Let's be blunt about the matter. Many managers, if not most, are poorly equipped to succeed in the years to come because their knowledge base is too narrow and the environment they must operate is becoming too complex. They are fed insights and facts on ever-narrower topics at work, through business publications, and often at school and university. I argue that their world is becoming so complex and so serious that they need to broaden their appreciation for how business is evolving in ways that are not normally considered. How they should come to better understand the world around them and how to succeed in it is the reason for this book. Put more formally, the primary objective of this book is to make readers-primarily managers-aware of the critical features of the evolving workplace in which they must succeed. A second objective is to define many of the behavioral attributes managers need to thrive in the evolving environment described in this book. Get ready to explore a great many topics normally not pulled together within the covers of a single book. But, don't expect detailed case studies or massive quantities of data, this book's purpose is to point out the obvious issues you will need to wrestle with over time. Get ready also to have to constantly relearn and reboot your knowledge base. How?
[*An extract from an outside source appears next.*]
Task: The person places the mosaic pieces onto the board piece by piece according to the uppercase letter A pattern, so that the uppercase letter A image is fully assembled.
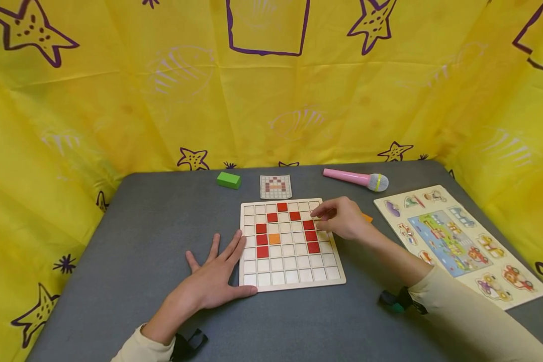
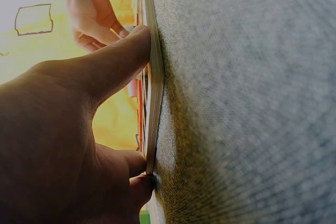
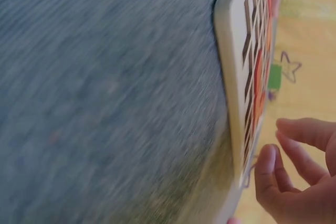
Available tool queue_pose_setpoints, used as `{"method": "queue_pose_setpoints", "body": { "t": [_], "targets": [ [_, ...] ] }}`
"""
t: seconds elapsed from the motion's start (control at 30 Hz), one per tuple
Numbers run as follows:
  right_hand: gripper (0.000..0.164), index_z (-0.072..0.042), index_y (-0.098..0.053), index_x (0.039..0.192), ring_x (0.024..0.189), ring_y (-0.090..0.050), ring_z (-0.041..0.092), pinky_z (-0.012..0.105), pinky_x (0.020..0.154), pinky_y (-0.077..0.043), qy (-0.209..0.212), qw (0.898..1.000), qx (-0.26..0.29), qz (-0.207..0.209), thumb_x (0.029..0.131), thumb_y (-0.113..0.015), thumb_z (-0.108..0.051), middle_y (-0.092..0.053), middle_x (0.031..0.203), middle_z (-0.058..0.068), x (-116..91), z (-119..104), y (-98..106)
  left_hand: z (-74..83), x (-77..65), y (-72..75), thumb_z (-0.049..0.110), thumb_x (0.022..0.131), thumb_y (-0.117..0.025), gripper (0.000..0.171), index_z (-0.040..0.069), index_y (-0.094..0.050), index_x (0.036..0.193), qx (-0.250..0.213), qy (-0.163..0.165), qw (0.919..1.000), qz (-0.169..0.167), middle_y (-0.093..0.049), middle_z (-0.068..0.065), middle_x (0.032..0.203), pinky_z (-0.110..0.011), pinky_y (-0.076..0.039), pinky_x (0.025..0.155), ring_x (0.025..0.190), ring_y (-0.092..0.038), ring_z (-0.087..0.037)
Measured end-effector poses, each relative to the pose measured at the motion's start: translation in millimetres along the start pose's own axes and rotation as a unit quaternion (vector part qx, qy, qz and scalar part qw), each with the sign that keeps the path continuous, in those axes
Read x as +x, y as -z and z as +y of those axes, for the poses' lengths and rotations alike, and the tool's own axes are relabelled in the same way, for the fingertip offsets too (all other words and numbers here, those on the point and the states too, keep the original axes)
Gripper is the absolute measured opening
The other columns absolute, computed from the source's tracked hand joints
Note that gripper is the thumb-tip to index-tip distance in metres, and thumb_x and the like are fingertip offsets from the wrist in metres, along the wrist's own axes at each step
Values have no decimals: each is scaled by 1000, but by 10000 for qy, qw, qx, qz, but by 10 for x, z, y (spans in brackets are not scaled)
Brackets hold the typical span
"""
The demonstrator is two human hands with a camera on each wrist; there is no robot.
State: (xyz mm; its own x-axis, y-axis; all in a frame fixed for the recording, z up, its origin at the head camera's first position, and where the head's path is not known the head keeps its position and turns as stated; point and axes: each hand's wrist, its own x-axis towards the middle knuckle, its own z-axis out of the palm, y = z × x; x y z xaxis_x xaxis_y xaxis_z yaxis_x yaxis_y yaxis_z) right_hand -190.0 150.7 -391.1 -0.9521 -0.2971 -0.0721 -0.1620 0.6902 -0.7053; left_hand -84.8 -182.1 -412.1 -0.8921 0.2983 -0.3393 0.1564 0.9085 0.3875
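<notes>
A wooden grid board (image 1: 293, 287) lies on the table, with several red square tiles (image 1: 313, 247) and a single orange tile (image 1: 274, 239) in its cells. My left hand (image 1: 214, 281) rests spread at the board's left side, its thumb on the near left corner and fingertips at the edge. Over the right edge hovers my right hand (image 1: 344, 218), fingers bent and thumb apart from them; the right wrist view shows nothing between them. Partly hidden behind that hand is an orange piece (image 1: 367, 218). A small pattern card (image 1: 276, 187) with a printed grid lies just beyond the board.
Behind the board to the left is a green block (image 1: 229, 180). A pink toy microphone (image 1: 355, 179) lies at the back right. On the right sits a wooden picture puzzle board (image 1: 461, 246). Yellow cloth (image 1: 253, 110) hangs around the grey table (image 1: 131, 261).
</notes>
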Motion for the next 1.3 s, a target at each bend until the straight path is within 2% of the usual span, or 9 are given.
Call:
{"method": "queue_pose_setpoints", "body": {
  "t": [0.23,0.47,0.9,1.07,1.3],
  "targets": [
    [23,-8,-81,108,83,-64,20,28,65,-52,-215,9995,34,216,84,-83,-7,-74,90,7,-31,194,144,2,1,-2,82,81,-67,118,28,-10,169,3,-23,10000,16,3,9,177,-92,16,97,159,14,-45],
    [25,-6,-80,110,89,-66,21,25,68,-53,-302,9985,21,446,85,-82,-7,-77,98,11,-47,374,261,5,-7,2,82,81,-67,117,28,-11,169,-4,-39,10000,16,3,9,177,-92,16,96,160,14,-45],
    [30,-3,-80,109,79,-64,13,23,63,-50,-398,9955,-255,815,80,-86,-9,-77,93,13,-56,571,429,-3,-6,-8,82,81,-66,117,29,-10,169,-30,-52,10000,24,4,10,176,-92,17,97,160,15,-44],
    [33,-5,-80,111,81,-64,16,23,65,-50,-544,9944,-446,786,79,-86,-11,-77,97,13,-34,648,467,-6,-6,-6,83,81,-66,118,29,-10,169,-38,-39,10000,-2,4,10,176,-92,17,96,160,16,-44],
    [34,-4,-79,112,85,-66,21,29,71,-50,-528,9946,-626,630,79,-84,-11,-77,98,14,-1,677,472,-6,-5,-7,83,81,-66,117,29,-10,169,-57,-53,10000,7,4,10,176,-92,18,96,159,16,-44]
  ]
}}
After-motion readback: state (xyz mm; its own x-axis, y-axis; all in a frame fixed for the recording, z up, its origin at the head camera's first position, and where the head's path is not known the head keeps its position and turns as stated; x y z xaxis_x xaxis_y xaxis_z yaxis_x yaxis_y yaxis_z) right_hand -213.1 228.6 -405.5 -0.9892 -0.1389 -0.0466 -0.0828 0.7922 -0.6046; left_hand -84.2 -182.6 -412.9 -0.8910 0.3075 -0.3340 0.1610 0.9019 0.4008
This book achieves its objectives by addressing the accumulation of changes that have been underway for some time, and that are continuing to emerge, as part of a larger fundamental process of shaping modern management. Relying on history and observations of current trends, it describes the context in which we work and both obvious and some not-so obvious implications, making recommendations on how management should function. It also defines many elements of management that have not changed, despite the hype. Activities are occurring, despite cycles of prosperity and recession that simultaneously affect the global economy today. It offers you ways to think about your role as manager so that you can optimize your effectiveness in what many consider to be rather turbulent and uncertain changes in the profession of management.
In addition to describing the evolving nature of management, it makes recommendations in each chapter on what to do as a result of those events. If you are impatient for answers, go to Chapter 6, which summarizes them, but then go back and read the other chapters so you understand why. This book was intended to be brief in order to quickly understand my point. If you pay attention, you will dig deeper on those topics that resonate with you right now and, hopefully, you will continue to do that for the rest of your career.
Key Ideas of the Book
The transformations-what I am calling changes in managerial style-are characterized by such features as the extensive use of massive quantities of numerical data to inform decisions, modeling of options from such mundane things as budget options with a spreadsheet tool on a PC, use of social media, to deploying super computers to conduct R&D and model market performance. Their organizations have spread around the world, integrating enterprises together of various sizes and roles, creating what today we call extended supply chains, while flattening the hierarchical structures of ever-larger corporations and smaller ones competing globally. All of these events occurred, and continue to occur slowly and incrementally around the world, not just in those national economies known for their early or extensive use of computing, for example, or in the richest national economies.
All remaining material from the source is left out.